-- RECORDED INFORMATION follows --

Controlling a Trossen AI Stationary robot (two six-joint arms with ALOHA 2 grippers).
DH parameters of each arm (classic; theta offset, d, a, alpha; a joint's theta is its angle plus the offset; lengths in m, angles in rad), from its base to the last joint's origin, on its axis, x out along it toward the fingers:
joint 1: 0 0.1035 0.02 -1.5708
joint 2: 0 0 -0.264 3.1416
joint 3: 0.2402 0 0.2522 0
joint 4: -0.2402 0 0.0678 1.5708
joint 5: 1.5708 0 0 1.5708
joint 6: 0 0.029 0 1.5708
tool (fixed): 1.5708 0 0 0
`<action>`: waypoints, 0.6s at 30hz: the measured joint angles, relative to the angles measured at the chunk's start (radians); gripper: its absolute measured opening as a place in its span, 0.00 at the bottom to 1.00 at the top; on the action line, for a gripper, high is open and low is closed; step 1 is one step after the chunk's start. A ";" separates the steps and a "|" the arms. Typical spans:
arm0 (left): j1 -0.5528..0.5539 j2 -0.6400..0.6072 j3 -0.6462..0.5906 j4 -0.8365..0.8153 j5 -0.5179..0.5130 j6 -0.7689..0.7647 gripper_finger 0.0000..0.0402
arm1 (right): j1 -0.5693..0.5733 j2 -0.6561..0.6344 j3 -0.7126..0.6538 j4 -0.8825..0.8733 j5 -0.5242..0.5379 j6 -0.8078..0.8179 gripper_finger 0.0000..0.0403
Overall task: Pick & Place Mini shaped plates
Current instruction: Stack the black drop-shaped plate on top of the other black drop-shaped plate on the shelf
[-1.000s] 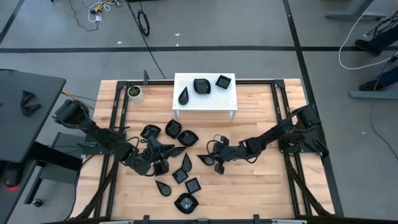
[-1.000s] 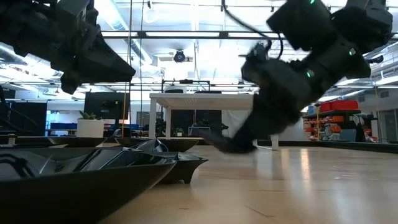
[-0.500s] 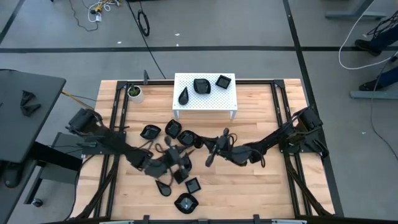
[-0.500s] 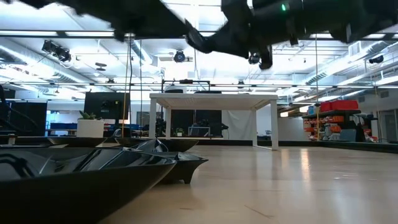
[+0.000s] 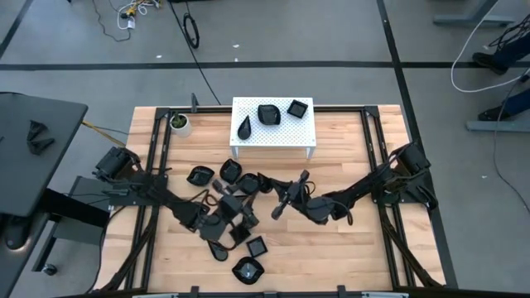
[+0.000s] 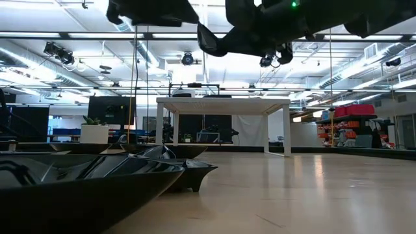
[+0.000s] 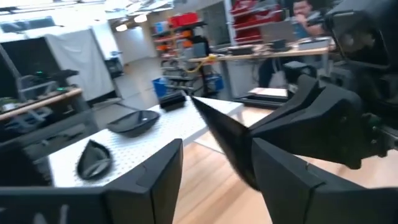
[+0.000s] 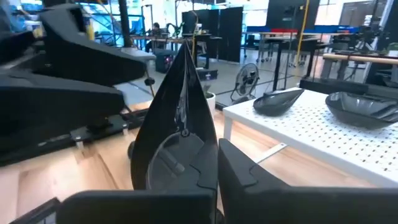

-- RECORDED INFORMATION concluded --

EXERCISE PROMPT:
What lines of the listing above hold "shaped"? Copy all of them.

WRITTEN ANSWER:
Overall task: Pick & Place Mini shaped plates
Current instruction: Stack the black drop-shaped plate on top of the other black drop-shaped plate on the shelf

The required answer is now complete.